__WORK TASK__:
Repeat the listing in full, preserving every character.

#####

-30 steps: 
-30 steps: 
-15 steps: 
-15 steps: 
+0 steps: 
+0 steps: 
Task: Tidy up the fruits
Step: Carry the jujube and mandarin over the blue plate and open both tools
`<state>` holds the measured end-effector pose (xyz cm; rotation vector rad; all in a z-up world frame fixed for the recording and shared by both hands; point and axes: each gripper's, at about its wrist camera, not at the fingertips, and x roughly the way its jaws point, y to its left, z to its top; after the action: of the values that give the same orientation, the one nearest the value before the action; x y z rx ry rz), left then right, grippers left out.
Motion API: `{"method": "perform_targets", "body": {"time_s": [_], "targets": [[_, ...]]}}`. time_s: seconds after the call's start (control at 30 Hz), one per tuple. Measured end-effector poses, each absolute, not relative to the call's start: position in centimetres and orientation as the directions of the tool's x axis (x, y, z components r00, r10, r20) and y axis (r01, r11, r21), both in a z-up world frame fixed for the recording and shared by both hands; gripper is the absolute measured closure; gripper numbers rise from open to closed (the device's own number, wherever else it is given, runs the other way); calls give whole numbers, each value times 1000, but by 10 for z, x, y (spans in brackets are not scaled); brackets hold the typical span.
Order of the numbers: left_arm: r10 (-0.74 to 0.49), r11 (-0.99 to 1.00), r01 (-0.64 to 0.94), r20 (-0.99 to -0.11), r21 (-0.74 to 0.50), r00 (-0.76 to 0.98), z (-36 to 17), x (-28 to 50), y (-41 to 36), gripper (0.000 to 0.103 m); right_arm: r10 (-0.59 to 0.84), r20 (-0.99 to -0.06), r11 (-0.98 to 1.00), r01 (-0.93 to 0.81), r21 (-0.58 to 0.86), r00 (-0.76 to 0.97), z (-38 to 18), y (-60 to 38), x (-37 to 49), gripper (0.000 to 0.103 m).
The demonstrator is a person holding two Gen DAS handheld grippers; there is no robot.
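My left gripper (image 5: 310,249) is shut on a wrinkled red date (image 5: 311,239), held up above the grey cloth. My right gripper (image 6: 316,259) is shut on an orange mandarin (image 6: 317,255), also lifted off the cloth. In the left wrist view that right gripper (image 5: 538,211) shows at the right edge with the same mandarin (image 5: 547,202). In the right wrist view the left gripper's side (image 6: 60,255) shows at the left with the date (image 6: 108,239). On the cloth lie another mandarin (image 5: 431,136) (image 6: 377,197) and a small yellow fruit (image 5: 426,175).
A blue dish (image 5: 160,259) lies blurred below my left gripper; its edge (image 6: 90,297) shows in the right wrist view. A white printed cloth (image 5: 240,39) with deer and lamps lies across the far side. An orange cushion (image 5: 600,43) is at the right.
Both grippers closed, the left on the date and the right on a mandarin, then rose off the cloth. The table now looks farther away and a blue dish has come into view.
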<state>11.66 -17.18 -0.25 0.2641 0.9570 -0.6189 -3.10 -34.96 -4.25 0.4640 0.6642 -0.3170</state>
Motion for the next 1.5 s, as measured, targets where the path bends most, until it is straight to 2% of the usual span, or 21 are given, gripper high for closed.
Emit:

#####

__RESPONSE AREA__:
-30 steps: 
-30 steps: 
-15 steps: 
-15 steps: 
+0 steps: 
+0 steps: 
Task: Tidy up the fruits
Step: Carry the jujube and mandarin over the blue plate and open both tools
`<state>` holds the measured end-effector pose (xyz cm; rotation vector rad; all in a z-up world frame fixed for the recording and shared by both hands; point and axes: each gripper's, at about its wrist camera, not at the fingertips, and x roughly the way its jaws point, y to its left, z to its top; after the action: of the values that give the same orientation, the one nearest the value before the action; x y z rx ry rz), left then right, grippers left out.
Motion API: `{"method": "perform_targets", "body": {"time_s": [_], "targets": [[_, ...]]}}`. time_s: seconds after the call's start (control at 30 Hz), one per tuple. Measured end-effector poses, each absolute, not relative to the call's start: position in centimetres and orientation as the directions of the tool's x axis (x, y, z components r00, r10, r20) and y axis (r01, r11, r21), both in a z-up world frame fixed for the recording and shared by both hands; gripper is the absolute measured closure; gripper numbers rise from open to closed (the device's own number, wherever else it is given, runs the other way); calls give whole numbers, each value times 1000, but by 10 for z, x, y (spans in brackets are not scaled); brackets hold the typical span.
Order of the numbers: left_arm: r10 (-0.74 to 0.49), r11 (-0.99 to 1.00), r01 (-0.64 to 0.94), r20 (-0.99 to -0.11), r21 (-0.74 to 0.50), r00 (-0.76 to 0.98), z (-36 to 17), x (-28 to 50), y (-41 to 36), gripper (0.000 to 0.103 m); right_arm: r10 (-0.59 to 0.84), r20 (-0.99 to -0.06), r11 (-0.98 to 1.00), r01 (-0.93 to 0.81), r21 (-0.58 to 0.86), r00 (-0.76 to 0.97), z (-38 to 18), y (-60 to 38), x (-37 to 49), gripper (0.000 to 0.103 m).
The demonstrator is a person holding two Gen DAS handheld grippers; there is no robot.
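My left gripper (image 5: 310,249) is shut on a wrinkled red date (image 5: 311,239), held up above the grey cloth. My right gripper (image 6: 316,259) is shut on an orange mandarin (image 6: 317,255), also lifted off the cloth. In the left wrist view that right gripper (image 5: 538,211) shows at the right edge with the same mandarin (image 5: 547,202). In the right wrist view the left gripper's side (image 6: 60,255) shows at the left with the date (image 6: 108,239). On the cloth lie another mandarin (image 5: 431,136) (image 6: 377,197) and a small yellow fruit (image 5: 426,175).
A blue dish (image 5: 160,259) lies blurred below my left gripper; its edge (image 6: 90,297) shows in the right wrist view. A white printed cloth (image 5: 240,39) with deer and lamps lies across the far side. An orange cushion (image 5: 600,43) is at the right.
Both grippers closed, the left on the date and the right on a mandarin, then rose off the cloth. The table now looks farther away and a blue dish has come into view.
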<state>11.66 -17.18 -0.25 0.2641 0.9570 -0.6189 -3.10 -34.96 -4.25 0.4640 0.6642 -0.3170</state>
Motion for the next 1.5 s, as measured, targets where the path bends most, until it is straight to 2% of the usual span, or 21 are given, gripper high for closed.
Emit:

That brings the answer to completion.